**TASK TO CARRY OUT:** Go through the lines of the material and count the ones with the word "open". Give that count alone.

═════ DATASET SECTION ═════

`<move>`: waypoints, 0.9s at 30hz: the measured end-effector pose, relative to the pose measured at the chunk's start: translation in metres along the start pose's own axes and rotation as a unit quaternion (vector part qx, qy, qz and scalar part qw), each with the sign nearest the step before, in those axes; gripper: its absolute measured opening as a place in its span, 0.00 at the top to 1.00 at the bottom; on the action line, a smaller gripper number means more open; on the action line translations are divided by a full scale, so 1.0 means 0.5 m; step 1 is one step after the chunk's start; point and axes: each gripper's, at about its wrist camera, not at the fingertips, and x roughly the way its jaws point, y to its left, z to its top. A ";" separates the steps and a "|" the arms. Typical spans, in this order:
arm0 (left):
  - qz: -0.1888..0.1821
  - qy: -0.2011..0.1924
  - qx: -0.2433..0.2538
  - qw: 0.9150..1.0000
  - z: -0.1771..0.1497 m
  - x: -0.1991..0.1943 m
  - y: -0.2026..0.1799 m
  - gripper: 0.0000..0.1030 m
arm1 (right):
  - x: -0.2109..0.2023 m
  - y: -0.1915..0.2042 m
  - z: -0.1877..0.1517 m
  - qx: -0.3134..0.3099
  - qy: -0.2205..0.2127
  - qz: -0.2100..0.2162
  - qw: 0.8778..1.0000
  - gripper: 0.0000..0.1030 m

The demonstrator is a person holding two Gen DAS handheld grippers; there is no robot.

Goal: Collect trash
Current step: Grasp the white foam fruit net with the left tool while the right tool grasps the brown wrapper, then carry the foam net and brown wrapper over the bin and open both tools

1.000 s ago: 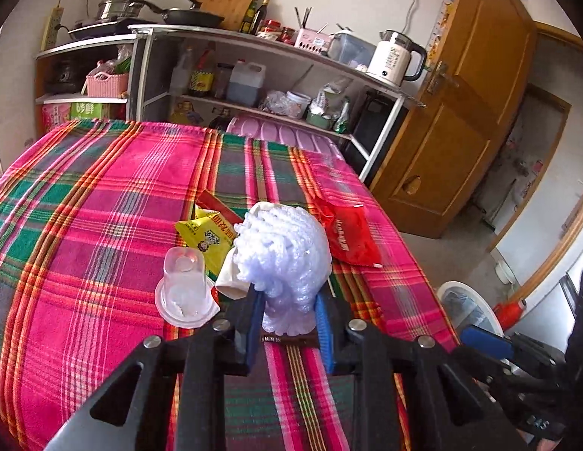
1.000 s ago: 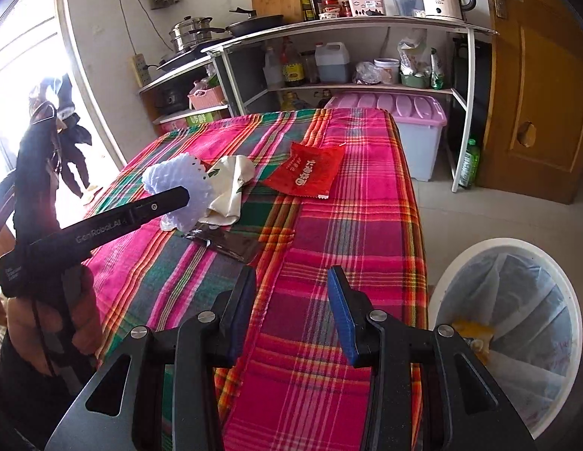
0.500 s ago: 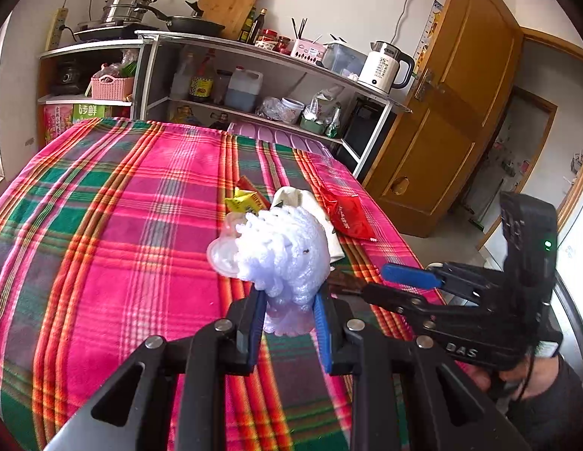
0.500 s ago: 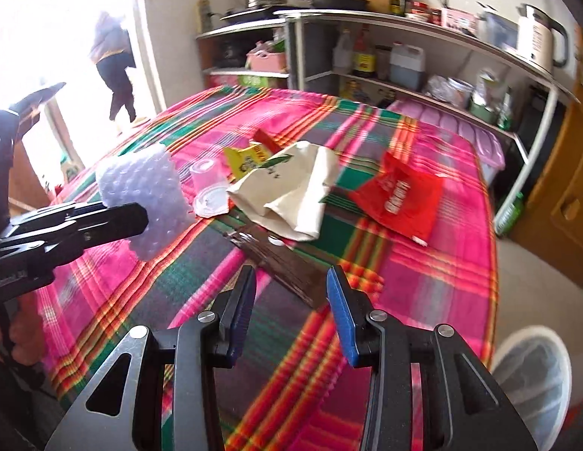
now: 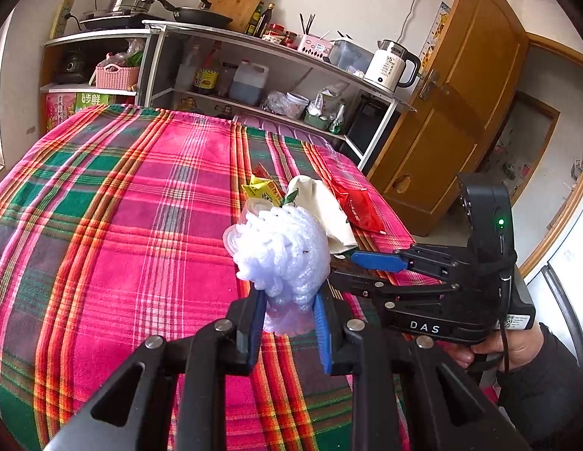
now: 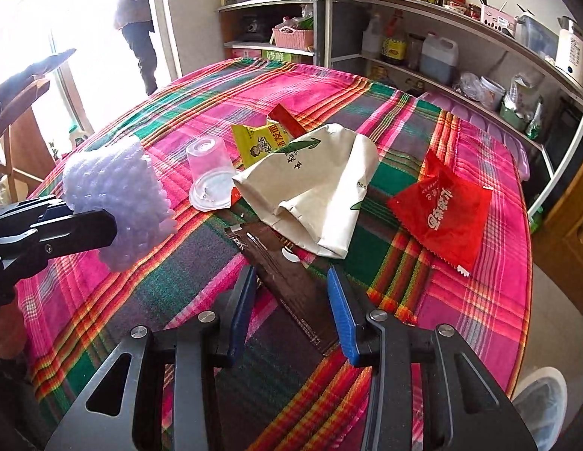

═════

**TASK RESPONSE:** 2